◆ **Task instructions**
In the listing below, count every line that contains "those". Give nothing but the number.

* * * * * * * * *

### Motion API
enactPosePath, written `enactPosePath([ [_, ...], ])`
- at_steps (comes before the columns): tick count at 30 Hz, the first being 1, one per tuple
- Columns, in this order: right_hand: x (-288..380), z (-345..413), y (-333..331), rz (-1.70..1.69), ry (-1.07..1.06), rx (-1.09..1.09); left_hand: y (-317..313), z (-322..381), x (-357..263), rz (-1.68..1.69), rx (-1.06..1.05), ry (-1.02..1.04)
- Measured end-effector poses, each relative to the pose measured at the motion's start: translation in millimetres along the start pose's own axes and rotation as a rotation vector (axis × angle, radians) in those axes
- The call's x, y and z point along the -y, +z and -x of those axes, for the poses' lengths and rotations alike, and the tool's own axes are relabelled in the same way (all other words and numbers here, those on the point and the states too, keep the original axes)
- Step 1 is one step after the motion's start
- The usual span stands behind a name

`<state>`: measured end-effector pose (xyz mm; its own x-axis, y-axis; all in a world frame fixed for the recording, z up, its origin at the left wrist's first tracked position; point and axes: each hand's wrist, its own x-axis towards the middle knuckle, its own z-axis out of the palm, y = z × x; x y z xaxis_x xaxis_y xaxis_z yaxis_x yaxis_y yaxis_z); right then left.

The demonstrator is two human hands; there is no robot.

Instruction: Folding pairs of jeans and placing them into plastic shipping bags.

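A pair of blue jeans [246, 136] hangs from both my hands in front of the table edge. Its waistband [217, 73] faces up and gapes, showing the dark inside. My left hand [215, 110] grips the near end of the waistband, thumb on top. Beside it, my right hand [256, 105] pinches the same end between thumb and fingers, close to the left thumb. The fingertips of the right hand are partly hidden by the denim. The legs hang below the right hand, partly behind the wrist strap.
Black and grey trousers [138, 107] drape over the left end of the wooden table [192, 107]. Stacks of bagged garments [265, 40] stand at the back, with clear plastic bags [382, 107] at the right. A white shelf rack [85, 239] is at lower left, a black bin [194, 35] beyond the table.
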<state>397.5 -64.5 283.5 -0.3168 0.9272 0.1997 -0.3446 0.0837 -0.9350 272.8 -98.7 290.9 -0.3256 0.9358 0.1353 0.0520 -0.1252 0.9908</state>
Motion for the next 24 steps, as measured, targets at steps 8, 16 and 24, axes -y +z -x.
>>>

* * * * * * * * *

◆ **Written answer**
2